An attempt has been made since the Revolution utterly to destroy faith in the alleged attachment of Madame Campan to the Queen, by the fact of her having received the daughters of many of the regicides for education into her establishment at Rouen. Far be it from me to sanction so unjust a censure. Although what I mention hurt her character very much in the estimation of her former friends, and constituted one of the grounds of the dissolution of her establishment at Rouen, on the restoration of the Bourbons, and may possibly in some degree have deprived her of such aids from their adherents as might have made her work unquestionable, yet what else, let me ask, could have been done by one dependent upon her exertions for support, and in the power of Napoleon's family and his emissaries? On the contrary, I would give my public testimony in favour of the fidelity of her feelings, though in many instances I must withhold it from the fidelity of her narrative. Her being utterly isolated from the illustrious individual nearest to the Queen must necessarily leave much to be desired in her record. During the whole term of the Princesse de Lamballe's superintendence of the Queen's household, Madame Campan never had any special communication with my benefactress, excepting once, about the things which were to go to Brussels, before the journey to Varennes; and once again, relative to a person of the Queen's household, who had received the visits of Petion, the Mayor of Paris, at her private lodgings. This last communication I myself particularly remember, because on that occasion the Princess, addressing me in her own native language, Madame Campan, observing it, considered me as an Italian, till, by a circumstance I shall presently relate, she was undeceived.

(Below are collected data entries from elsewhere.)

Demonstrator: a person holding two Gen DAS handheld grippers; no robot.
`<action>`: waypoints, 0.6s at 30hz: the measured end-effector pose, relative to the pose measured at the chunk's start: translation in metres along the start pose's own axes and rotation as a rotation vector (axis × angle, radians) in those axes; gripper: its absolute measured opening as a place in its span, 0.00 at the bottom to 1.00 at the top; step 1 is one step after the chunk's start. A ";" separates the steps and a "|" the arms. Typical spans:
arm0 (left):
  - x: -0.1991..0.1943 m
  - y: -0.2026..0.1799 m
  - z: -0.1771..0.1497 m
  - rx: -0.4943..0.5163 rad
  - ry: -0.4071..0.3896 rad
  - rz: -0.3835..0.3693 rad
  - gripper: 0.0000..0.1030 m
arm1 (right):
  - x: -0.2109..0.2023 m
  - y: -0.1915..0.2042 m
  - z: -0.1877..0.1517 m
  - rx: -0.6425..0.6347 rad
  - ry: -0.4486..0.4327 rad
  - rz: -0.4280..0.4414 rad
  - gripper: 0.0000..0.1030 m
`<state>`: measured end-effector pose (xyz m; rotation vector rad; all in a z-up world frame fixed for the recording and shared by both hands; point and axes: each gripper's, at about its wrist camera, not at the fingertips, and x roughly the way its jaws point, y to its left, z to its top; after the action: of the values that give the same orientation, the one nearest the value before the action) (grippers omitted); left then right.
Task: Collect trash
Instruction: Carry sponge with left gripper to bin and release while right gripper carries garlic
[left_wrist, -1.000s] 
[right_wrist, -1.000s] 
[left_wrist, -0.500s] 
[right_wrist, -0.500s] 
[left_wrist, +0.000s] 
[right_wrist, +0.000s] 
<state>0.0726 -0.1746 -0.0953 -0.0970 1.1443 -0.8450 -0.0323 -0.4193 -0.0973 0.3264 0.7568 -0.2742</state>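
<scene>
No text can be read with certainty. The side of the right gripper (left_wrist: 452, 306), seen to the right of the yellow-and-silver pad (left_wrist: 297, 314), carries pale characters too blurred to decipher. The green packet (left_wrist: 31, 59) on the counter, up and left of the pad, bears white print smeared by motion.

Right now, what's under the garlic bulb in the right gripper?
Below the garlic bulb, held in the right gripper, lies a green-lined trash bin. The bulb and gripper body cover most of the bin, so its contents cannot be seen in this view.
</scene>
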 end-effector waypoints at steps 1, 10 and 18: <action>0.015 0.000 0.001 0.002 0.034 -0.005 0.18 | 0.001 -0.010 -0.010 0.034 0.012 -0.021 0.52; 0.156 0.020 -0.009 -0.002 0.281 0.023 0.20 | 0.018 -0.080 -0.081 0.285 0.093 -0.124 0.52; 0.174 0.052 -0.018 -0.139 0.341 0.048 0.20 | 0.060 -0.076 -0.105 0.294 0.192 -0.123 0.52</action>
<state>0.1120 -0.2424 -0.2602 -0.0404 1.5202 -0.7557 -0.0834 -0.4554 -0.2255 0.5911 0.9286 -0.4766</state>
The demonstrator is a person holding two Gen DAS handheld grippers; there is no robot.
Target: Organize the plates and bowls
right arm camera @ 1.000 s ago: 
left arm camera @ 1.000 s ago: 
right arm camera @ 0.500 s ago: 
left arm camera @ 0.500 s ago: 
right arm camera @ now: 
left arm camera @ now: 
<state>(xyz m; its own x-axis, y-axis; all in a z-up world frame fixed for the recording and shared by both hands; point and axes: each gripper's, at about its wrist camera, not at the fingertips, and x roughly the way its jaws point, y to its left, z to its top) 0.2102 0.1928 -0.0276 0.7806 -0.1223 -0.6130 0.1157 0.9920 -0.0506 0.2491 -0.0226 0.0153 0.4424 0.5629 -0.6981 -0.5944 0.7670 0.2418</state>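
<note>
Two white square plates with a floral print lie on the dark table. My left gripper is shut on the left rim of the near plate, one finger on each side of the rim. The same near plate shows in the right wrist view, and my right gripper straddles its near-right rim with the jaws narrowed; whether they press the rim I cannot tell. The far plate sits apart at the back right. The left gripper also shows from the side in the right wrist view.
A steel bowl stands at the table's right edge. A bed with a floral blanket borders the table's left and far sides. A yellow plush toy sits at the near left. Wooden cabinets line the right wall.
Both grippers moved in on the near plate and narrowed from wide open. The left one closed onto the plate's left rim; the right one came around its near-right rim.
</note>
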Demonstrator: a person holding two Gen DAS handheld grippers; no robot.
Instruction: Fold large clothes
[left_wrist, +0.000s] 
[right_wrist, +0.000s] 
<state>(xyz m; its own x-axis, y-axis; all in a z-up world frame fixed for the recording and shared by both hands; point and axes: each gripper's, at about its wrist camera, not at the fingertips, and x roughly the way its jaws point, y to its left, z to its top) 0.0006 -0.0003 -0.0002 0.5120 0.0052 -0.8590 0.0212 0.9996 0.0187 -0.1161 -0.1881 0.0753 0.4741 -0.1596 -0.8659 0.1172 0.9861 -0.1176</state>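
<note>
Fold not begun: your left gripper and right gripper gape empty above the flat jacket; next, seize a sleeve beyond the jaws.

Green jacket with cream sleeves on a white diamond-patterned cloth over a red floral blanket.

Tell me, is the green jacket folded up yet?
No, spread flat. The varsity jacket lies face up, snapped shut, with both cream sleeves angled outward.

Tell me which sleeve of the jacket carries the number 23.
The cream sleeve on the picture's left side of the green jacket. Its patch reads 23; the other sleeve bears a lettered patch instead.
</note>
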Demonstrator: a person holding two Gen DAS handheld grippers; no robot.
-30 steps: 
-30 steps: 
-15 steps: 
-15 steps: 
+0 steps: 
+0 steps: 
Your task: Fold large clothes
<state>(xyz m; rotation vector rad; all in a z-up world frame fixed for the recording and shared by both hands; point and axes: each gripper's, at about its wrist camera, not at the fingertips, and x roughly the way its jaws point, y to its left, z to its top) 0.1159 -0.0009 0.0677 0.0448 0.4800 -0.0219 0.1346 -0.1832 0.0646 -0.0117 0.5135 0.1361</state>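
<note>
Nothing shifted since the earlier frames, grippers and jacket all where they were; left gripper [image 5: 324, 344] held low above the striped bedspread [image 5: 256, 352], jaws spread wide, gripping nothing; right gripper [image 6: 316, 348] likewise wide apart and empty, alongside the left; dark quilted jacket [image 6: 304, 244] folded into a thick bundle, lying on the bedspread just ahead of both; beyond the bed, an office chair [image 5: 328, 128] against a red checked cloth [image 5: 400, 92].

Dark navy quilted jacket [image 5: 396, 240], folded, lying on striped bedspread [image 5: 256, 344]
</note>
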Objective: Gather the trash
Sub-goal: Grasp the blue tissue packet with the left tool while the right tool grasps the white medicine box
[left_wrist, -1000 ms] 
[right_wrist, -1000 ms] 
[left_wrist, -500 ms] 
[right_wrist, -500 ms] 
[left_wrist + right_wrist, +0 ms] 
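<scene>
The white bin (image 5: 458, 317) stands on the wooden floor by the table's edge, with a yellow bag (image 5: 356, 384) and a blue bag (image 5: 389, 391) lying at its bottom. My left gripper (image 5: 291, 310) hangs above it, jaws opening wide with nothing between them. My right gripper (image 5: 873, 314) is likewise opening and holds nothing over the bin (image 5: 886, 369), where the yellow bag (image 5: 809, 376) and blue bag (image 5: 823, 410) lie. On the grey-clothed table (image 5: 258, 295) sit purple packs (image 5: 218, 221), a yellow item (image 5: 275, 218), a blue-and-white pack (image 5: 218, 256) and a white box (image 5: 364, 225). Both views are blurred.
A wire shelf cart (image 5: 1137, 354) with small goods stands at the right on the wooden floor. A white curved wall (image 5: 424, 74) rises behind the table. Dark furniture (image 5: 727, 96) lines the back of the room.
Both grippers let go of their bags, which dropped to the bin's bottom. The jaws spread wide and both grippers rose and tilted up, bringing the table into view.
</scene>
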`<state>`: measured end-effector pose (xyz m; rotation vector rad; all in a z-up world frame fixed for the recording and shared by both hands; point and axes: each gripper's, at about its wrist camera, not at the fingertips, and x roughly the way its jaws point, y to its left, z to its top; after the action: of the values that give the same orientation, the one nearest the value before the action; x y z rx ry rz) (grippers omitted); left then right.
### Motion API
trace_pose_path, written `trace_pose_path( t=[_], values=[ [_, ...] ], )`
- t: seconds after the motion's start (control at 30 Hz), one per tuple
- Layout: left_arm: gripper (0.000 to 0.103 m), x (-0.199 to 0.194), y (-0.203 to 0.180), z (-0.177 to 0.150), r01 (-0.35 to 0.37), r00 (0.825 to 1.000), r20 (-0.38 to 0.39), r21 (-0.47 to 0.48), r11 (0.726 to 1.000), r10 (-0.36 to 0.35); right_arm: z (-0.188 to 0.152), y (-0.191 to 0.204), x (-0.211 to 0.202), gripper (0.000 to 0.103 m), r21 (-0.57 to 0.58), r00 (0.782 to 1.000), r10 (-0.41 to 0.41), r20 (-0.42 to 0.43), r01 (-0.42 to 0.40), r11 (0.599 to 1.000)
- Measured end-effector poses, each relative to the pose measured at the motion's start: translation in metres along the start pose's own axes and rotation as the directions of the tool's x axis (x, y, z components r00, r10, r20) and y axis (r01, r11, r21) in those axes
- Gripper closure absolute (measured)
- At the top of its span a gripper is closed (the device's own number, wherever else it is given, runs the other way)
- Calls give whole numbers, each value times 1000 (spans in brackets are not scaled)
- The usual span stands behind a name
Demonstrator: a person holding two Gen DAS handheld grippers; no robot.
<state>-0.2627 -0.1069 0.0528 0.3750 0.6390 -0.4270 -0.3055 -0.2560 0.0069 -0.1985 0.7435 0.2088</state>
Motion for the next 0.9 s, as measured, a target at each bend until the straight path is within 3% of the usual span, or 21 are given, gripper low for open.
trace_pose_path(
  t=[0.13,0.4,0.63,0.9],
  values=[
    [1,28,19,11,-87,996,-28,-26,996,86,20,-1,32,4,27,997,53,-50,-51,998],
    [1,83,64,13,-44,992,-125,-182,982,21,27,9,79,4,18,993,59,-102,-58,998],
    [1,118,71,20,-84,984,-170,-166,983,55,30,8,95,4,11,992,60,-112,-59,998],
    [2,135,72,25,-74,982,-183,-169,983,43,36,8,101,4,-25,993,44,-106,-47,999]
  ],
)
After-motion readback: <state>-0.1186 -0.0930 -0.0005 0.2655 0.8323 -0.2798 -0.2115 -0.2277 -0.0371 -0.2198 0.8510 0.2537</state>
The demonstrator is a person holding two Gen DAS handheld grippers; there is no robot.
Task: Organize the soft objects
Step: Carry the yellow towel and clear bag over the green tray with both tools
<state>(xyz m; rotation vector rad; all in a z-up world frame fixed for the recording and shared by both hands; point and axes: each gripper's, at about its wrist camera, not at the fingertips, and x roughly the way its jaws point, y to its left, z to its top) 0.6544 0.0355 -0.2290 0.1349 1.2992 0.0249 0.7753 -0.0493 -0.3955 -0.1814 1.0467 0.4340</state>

I should anticipate the order of events, and incur the necessity of speaking twice of the same things, were I here to specify the express errors in the work of Madame Campan. Suffice it now that I observe generally her want of knowledge of the Princesse de Lamballe; her omission of many of the most interesting circumstances of the Revolution;her silence upon important anecdotes of the King, the Queen, and several members of the first assembly; her mistakes concerning the Princesse de Lamballe's relations with the Duchesse de Polignac, Comte de Fersan, Mirabeau, the Cardinal de Rohan, and others; her great miscalculation of the time when the Queen's confidence in Barnave began, and when that of the Empress-mother in Rohan ended; her misrepresentation of particulars relating to Joseph II.; and her blunders concerning the affair of the necklace, and regarding the libel Madame Lamotte published in England, with the connivance of Calonne:-- all these will be considered, with numberless other statements equally requiring correction in their turn.